-- Prompt --
Copy the listing exactly; drop the pictures.

BEGIN Records to process

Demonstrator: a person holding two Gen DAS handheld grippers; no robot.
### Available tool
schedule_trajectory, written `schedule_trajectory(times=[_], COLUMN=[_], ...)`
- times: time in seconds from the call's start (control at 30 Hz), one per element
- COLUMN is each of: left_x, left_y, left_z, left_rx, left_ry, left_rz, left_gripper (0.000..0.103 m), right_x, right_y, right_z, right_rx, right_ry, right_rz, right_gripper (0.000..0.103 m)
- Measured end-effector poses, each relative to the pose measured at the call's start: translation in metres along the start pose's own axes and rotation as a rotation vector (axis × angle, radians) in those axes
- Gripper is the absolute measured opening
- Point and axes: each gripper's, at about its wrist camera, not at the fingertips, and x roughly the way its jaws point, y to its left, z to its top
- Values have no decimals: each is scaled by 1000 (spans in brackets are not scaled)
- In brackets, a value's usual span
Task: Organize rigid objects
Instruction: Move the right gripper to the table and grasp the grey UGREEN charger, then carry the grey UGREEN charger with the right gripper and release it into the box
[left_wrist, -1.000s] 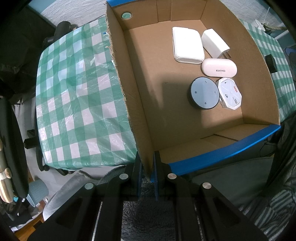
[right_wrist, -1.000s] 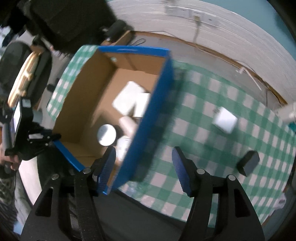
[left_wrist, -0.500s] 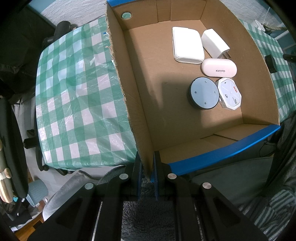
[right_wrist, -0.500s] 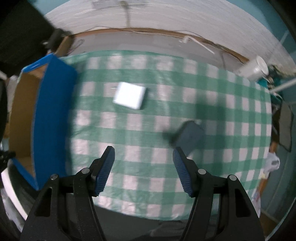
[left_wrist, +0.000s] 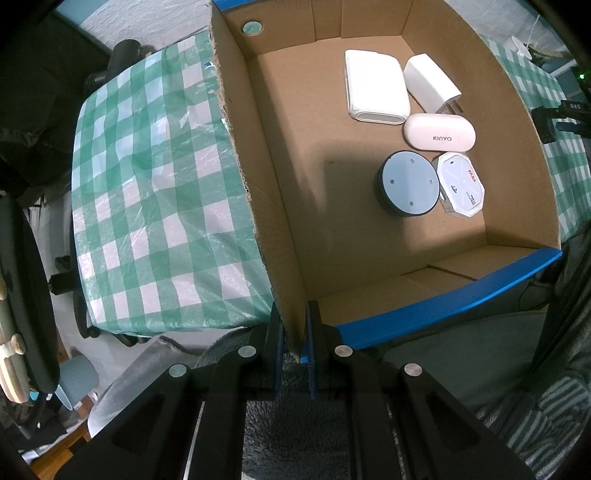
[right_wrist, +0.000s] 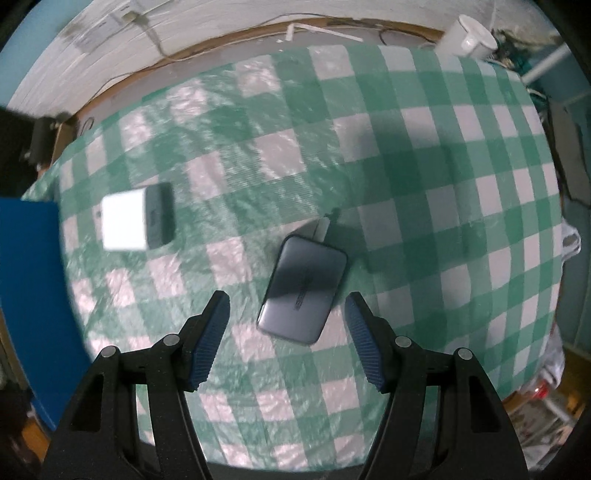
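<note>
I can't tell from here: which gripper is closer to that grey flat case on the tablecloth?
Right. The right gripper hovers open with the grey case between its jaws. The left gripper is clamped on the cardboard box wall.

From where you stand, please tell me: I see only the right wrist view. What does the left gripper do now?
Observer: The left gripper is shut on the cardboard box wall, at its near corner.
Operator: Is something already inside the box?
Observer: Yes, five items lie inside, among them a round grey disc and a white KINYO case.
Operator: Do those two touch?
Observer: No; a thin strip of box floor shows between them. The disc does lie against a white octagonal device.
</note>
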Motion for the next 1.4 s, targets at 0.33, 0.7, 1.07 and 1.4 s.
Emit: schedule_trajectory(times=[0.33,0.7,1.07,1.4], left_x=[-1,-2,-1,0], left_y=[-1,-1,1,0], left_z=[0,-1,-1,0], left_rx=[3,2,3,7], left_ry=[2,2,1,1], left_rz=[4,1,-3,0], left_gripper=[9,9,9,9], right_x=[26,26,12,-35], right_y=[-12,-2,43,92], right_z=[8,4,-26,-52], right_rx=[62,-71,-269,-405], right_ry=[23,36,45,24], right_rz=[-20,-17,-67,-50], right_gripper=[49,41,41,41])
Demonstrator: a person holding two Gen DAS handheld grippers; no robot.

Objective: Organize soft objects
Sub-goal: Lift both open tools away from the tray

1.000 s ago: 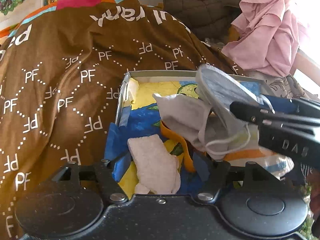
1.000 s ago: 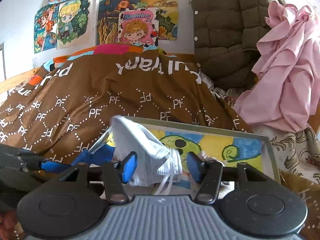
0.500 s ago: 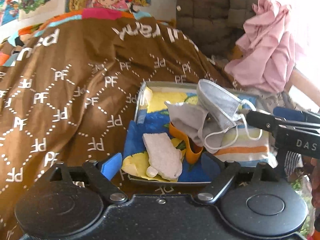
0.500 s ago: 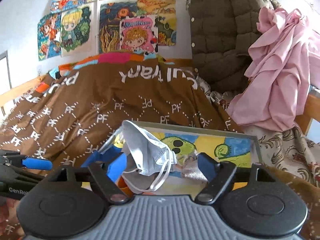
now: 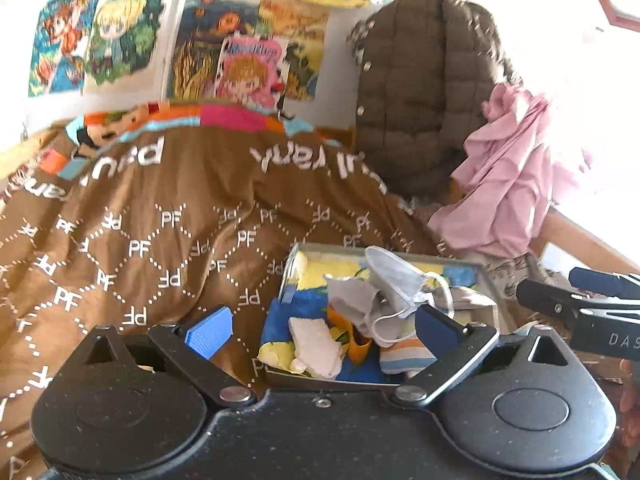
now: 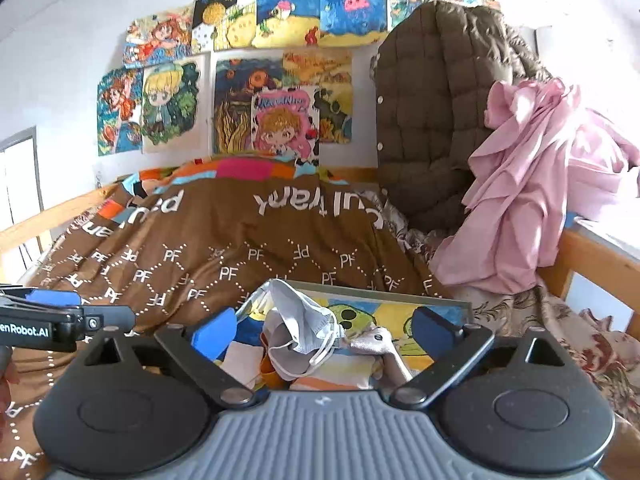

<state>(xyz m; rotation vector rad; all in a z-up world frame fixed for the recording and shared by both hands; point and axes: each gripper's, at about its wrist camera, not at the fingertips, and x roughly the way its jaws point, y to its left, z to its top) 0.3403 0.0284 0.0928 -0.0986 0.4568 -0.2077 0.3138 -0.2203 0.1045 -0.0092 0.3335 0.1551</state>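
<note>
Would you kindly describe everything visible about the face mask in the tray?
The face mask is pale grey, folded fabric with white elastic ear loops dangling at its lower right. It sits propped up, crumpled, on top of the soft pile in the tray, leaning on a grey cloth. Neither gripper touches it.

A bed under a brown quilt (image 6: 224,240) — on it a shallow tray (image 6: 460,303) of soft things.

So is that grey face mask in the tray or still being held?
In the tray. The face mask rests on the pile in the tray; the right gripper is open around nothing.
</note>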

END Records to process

-- Response to the task --
Demonstrator: a person holding two Gen DAS handheld grippers; no robot.
### Available tool
schedule_trajectory, written `schedule_trajectory(times=[_], COLUMN=[_], ...)`
- times: time in seconds from the call's start (control at 30 Hz), one per element
- COLUMN is each of: left_x, left_y, left_z, left_rx, left_ry, left_rz, left_gripper (0.000..0.103 m), right_x, right_y, right_z, right_rx, right_ry, right_rz, right_gripper (0.000..0.103 m)
- Measured end-effector poses, each relative to the pose measured at the call's start: translation in metres along the start pose's own axes and rotation as a rotation vector (axis × angle, radians) in those axes
- Gripper is the absolute measured opening
- Point and axes: each gripper's, at about its wrist camera, not at the fingertips, and x roughly the way its jaws point, y to its left, z to its top
- Values have no decimals: each is scaled by 1000 (spans in brackets are not scaled)
- In brackets, a value's usual span
Task: Organize rigid objects
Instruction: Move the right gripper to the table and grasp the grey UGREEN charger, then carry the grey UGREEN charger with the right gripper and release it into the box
[left_wrist, -1.000s] 
[right_wrist, -1.000s] 
[left_wrist, -0.500s] 
[right_wrist, -0.500s] 
[left_wrist, +0.000s] 
[right_wrist, +0.000s] 
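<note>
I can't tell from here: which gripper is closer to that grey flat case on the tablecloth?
Right. The right gripper hovers open with the grey case between its jaws. The left gripper is clamped on the cardboard box wall.

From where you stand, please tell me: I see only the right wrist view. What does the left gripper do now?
Observer: The left gripper is shut on the cardboard box wall, at its near corner.
Operator: Is something already inside the box?
Observer: Yes, five items lie inside, among them a round grey disc and a white KINYO case.
Operator: Do those two touch?
Observer: No; a thin strip of box floor shows between them. The disc does lie against a white octagonal device.
</note>
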Motion for the next 1.4 s, targets at 0.33, 0.7, 1.07 and 1.4 s.
Emit: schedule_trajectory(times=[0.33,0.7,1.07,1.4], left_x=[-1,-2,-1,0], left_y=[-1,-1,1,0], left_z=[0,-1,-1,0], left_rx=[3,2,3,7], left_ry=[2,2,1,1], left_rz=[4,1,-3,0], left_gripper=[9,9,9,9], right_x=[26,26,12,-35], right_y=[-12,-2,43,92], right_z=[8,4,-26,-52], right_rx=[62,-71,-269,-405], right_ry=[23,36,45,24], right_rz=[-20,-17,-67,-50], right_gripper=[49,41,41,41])
Demonstrator: a person holding two Gen DAS handheld grippers; no robot.

Objective: Organize soft objects
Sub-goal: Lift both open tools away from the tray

1.000 s ago: 
1.000 s ago: 
0.500 s ago: 
0.500 s ago: 
now: 
now: 

<state>(xyz m; rotation vector rad; all in a z-up world frame fixed for the recording and shared by both hands; point and axes: each gripper's, at about its wrist camera, not at the fingertips, and x roughly the way its jaws point, y to its left, z to its top) 0.3403 0.0284 0.0928 -0.0986 0.4568 -0.2077 0.3138 -0.2203 0.1045 -0.0092 0.3335 0.1551</state>
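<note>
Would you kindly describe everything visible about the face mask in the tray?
The face mask is pale grey, folded fabric with white elastic ear loops dangling at its lower right. It sits propped up, crumpled, on top of the soft pile in the tray, leaning on a grey cloth. Neither gripper touches it.

A bed under a brown quilt (image 6: 224,240) — on it a shallow tray (image 6: 460,303) of soft things.

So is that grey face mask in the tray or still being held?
In the tray. The face mask rests on the pile in the tray; the right gripper is open around nothing.
</note>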

The output has been given in full.